*THE PROBLEM:*
Gather all lines in the entries that include the word "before".

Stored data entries
◆ ◆ ◆ ◆ ◆ ◆ ◆

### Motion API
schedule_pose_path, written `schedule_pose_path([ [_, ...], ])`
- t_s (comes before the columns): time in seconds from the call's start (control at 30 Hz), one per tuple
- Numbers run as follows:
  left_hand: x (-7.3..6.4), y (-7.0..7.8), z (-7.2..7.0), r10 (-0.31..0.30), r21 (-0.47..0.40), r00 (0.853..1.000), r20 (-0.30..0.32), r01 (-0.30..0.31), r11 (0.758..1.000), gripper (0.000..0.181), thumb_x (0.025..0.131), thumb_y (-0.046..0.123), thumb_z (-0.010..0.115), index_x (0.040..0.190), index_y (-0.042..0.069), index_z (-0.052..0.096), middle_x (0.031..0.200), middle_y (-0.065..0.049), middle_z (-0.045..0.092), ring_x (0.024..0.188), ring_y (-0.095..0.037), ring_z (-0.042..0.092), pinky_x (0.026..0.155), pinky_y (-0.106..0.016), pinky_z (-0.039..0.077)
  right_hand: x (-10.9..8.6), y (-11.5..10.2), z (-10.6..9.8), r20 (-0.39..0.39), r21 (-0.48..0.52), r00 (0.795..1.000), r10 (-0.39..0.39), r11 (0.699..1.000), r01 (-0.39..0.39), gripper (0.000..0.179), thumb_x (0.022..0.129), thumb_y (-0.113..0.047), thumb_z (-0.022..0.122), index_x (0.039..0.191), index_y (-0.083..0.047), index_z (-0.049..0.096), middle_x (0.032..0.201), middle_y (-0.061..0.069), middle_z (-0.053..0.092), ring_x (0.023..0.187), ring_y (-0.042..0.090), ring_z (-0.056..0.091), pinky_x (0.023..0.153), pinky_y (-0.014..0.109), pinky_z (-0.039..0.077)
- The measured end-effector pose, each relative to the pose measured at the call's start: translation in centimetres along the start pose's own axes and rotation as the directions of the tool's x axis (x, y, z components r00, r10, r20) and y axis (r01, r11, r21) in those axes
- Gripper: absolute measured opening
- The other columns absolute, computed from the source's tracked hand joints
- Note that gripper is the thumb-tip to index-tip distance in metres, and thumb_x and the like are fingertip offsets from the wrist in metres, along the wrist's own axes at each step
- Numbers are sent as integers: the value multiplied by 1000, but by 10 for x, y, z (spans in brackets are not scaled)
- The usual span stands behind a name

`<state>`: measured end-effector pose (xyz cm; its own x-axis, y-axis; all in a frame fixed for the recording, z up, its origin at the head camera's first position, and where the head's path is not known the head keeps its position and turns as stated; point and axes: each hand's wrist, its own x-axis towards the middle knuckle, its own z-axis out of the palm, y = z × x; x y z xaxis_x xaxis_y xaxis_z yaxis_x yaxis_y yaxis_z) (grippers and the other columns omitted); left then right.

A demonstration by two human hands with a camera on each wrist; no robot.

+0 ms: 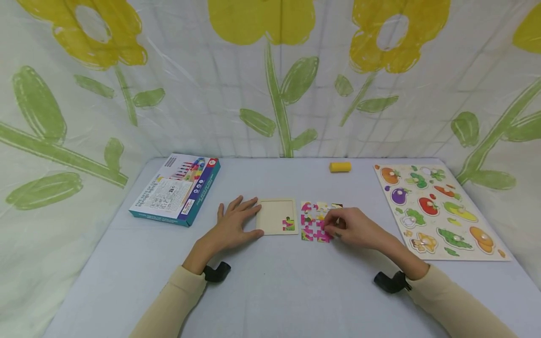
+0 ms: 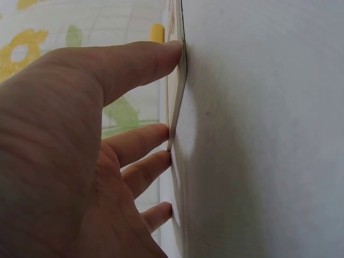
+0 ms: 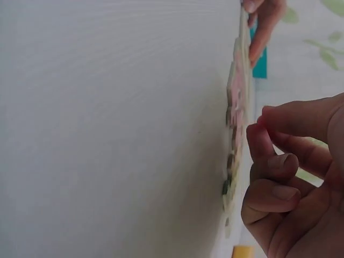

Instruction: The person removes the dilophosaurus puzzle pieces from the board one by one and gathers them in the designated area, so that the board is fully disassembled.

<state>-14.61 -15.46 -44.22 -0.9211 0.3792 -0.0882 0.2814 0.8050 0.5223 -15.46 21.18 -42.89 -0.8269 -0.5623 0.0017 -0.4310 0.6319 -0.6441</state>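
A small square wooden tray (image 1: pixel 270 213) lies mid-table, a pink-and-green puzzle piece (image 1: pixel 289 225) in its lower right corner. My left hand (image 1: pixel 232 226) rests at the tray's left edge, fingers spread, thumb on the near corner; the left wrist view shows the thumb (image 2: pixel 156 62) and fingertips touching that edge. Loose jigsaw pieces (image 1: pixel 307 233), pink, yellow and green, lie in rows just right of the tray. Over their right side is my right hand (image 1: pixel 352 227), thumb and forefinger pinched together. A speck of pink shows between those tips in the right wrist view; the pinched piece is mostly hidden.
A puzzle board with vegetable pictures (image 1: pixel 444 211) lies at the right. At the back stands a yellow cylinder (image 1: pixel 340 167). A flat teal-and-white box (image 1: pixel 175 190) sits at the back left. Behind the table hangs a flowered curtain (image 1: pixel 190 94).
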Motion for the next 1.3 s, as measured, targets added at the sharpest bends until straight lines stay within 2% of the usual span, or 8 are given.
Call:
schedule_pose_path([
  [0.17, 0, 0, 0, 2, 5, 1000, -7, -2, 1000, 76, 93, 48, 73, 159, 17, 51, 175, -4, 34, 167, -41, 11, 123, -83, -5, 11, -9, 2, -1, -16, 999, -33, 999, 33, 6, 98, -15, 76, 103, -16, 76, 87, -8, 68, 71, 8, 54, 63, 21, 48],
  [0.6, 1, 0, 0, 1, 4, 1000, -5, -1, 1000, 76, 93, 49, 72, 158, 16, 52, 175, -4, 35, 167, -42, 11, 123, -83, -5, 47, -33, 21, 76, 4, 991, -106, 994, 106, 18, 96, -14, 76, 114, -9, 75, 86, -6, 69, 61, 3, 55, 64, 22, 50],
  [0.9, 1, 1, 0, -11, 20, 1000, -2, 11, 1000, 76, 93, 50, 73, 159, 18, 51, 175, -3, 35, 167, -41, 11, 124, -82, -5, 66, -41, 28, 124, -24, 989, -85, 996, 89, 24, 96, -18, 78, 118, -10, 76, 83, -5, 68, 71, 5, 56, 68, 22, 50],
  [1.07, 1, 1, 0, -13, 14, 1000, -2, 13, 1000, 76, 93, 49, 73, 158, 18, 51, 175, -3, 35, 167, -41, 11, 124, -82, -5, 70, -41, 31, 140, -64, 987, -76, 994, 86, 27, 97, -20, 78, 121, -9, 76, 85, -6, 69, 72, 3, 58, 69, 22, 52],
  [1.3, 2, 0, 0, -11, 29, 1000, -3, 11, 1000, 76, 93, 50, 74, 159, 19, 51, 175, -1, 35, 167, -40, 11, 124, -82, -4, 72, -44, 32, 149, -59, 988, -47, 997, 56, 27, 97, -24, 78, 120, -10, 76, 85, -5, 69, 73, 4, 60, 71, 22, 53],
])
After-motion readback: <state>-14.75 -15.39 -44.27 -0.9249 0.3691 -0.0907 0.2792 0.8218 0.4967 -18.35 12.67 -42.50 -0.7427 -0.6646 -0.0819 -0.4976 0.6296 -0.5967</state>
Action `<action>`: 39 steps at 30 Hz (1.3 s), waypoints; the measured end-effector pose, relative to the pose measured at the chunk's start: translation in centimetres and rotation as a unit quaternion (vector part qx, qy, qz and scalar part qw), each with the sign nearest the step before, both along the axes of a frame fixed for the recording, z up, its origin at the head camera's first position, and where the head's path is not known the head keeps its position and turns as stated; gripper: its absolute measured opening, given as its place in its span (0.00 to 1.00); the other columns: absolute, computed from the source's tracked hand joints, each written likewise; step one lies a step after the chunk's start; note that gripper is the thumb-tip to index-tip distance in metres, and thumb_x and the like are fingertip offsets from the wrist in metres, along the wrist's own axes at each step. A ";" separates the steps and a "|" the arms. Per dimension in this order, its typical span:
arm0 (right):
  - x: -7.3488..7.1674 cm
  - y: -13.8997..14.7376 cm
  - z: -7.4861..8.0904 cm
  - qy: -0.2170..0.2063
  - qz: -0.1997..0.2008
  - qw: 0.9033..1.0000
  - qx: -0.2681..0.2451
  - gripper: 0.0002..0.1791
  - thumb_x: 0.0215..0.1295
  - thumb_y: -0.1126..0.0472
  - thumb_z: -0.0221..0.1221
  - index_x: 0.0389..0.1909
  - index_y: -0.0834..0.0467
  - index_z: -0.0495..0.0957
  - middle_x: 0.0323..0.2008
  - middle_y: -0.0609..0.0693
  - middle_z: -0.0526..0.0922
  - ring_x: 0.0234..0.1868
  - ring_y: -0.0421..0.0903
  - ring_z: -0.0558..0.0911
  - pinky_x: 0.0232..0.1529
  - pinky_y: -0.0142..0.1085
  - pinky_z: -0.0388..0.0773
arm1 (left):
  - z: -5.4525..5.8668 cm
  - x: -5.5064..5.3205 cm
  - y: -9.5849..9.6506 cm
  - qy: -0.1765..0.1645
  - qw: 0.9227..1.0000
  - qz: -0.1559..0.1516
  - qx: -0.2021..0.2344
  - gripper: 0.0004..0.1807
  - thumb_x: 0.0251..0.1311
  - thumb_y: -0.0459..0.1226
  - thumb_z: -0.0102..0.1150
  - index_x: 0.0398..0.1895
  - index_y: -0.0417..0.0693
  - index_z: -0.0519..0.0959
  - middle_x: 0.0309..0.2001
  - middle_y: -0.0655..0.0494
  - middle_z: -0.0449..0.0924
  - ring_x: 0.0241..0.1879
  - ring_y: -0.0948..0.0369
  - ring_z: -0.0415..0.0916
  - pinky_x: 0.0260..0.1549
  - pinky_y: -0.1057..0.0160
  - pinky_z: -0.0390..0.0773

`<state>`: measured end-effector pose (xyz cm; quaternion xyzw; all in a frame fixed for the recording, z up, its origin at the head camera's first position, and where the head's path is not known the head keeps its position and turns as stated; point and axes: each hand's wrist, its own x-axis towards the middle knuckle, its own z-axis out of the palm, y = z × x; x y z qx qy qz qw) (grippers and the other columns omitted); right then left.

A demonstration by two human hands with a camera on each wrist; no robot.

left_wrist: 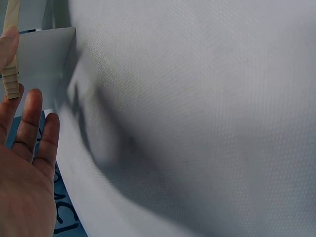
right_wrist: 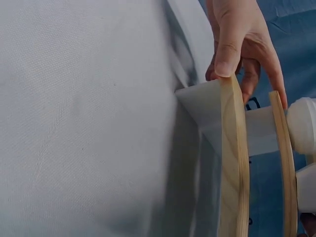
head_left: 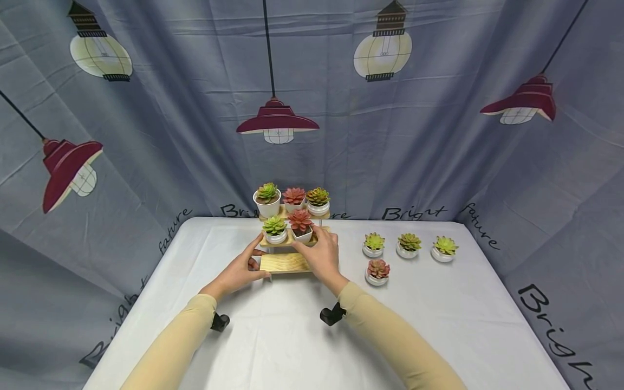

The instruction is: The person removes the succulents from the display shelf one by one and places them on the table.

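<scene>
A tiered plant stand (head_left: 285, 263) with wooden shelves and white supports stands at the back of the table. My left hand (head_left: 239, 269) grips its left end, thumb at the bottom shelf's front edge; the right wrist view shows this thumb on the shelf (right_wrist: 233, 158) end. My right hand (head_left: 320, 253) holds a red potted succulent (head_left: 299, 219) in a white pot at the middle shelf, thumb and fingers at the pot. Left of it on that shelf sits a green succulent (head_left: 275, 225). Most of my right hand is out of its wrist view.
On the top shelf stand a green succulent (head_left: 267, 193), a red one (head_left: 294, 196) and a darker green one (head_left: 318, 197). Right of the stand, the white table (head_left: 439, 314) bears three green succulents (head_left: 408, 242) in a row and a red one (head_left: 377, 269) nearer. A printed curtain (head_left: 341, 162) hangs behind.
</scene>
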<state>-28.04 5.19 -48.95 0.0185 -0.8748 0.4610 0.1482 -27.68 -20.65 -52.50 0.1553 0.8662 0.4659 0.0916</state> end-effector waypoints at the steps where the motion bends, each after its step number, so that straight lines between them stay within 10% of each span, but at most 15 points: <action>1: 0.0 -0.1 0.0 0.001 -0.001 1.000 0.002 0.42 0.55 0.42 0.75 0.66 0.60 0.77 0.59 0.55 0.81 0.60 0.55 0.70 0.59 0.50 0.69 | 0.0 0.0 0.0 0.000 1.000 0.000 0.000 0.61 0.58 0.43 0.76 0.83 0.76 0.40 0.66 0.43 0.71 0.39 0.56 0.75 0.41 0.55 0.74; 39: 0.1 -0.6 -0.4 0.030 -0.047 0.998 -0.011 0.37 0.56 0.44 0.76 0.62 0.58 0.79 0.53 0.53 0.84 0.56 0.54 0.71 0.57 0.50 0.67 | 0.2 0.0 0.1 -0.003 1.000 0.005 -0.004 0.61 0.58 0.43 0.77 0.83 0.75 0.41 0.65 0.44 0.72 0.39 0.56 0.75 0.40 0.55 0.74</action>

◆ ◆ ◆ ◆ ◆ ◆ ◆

*EXERCISE OUTPUT:*
- t_s (comes before the columns): time in seconds from the call's start (control at 30 Hz), one per tuple
Action `<action>`: 39 steps at 30 Hz (1.3 s), waypoints; the measured end-effector pose, relative to the pose measured at the chunk's start: translation in centimetres and rotation as a unit quaternion (vector part qx, qy, qz and scalar part qw), each with the sign nearest the step before, both along the axes of a frame fixed for the recording, z up, its origin at the head camera's first position, and where the head's path is not known the head keeps its position and turns as stated; gripper: its absolute measured opening, given as its place in its span (0.00 to 1.00); the other columns: absolute, computed from the source's tracked hand joints, each written likewise; step one lies a step after the chunk's start; note that gripper is the thumb-tip to index-tip distance in metres, and thumb_x and the like are fingertip offsets from the wrist in metres, along the wrist's own axes at each step. A ";" separates the steps and a "|" the arms. Per dimension in this order, its typical span:

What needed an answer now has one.